30 seconds on each leg twice a day, is 14 minutes of pure hamstring stretching a week, which I would definitely not otherwise do.

So there it is, 4 really simple and time saving excersises that help keep me running 100 miles every week.

 

Best non-running related highlight of the week

My dad, sister and nephew came to stay for the week. It was really nice having them around the dinner table and talking about Russian poisonings etc

Best thing on the internet this week:

New web browser, Brave, faster than Chrome with automatic pop up blocker. It is really good.
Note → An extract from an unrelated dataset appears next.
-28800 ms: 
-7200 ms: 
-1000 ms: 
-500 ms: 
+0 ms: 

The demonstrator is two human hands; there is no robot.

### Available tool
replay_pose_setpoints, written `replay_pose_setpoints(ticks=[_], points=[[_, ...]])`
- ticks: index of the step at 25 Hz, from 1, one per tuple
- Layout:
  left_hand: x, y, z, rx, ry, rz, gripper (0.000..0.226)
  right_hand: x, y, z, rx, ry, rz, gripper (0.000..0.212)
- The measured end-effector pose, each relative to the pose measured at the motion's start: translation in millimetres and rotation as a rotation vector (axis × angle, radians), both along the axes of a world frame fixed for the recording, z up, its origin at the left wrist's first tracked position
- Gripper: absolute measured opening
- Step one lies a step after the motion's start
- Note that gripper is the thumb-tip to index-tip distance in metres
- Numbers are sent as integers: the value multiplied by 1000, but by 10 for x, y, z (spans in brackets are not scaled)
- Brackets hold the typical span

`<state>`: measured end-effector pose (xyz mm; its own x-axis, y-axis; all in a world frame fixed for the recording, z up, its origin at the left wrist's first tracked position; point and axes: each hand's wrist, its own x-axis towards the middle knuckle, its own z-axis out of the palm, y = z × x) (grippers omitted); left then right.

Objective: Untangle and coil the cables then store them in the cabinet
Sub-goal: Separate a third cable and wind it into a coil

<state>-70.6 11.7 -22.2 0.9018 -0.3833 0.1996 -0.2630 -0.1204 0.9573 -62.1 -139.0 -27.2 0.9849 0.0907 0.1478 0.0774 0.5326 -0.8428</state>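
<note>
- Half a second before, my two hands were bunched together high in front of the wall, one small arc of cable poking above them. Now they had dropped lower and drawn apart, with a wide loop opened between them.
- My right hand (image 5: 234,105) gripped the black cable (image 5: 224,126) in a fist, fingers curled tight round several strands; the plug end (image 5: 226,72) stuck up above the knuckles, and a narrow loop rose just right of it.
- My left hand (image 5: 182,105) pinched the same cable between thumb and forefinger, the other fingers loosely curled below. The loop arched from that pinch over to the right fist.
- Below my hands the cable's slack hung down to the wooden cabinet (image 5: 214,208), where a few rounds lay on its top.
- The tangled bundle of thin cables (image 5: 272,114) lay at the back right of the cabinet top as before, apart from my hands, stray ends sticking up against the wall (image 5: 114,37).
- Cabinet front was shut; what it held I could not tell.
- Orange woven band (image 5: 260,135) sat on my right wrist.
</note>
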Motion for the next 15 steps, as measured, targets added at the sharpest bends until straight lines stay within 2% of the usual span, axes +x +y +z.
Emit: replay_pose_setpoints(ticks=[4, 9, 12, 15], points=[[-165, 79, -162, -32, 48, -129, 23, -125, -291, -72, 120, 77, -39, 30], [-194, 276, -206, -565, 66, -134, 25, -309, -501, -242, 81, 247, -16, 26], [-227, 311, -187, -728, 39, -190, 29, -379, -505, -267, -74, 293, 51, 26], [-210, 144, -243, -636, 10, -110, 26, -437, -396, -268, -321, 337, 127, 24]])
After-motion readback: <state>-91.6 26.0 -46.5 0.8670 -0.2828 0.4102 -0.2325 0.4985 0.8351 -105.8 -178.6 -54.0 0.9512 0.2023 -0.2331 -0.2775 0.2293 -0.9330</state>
Thing I’m digging this week:

The fight between Hulk and Thor in Latest Marvel Film Thor Ragnorok

hulk vs thor

12/3/2018 AM PM
Monday REST 6tm
 really tired after race yest, but feel surprisingly ok on run
Tuesday 5tm 7x800m (2min rest) in 2.24, last rep in 2.15. 2x200m (30sec rest) 31, 30. 8 miles total
nap 30min after work, feel like death after. Session goes brill, great training group
Wednesday 6tm 8tm
Thursday 5tm 5
nap 30min after work. Enjoy running outside
Friday 9tm  6tm
beautiful sunny day, hungry all day. Pub lunch with dad
Saturday 7am – 6tm

11am – 10 @ 6min miling

REST. Take kids swimming
 really tired, but steady 10 goes well
Sunday 15tm quite fast  11tm
 Race cancelled. Tired, nap 1hr. Struggle with run later, finish 9.30pm
TOTAL: 100 miles  tm = treadmill

 

 

2 thoughts on “4 Ways I improve my running when I am very busy

  1. I look forward to your blog every week, and this is the best one yet for me. Going to try a few of those exercises!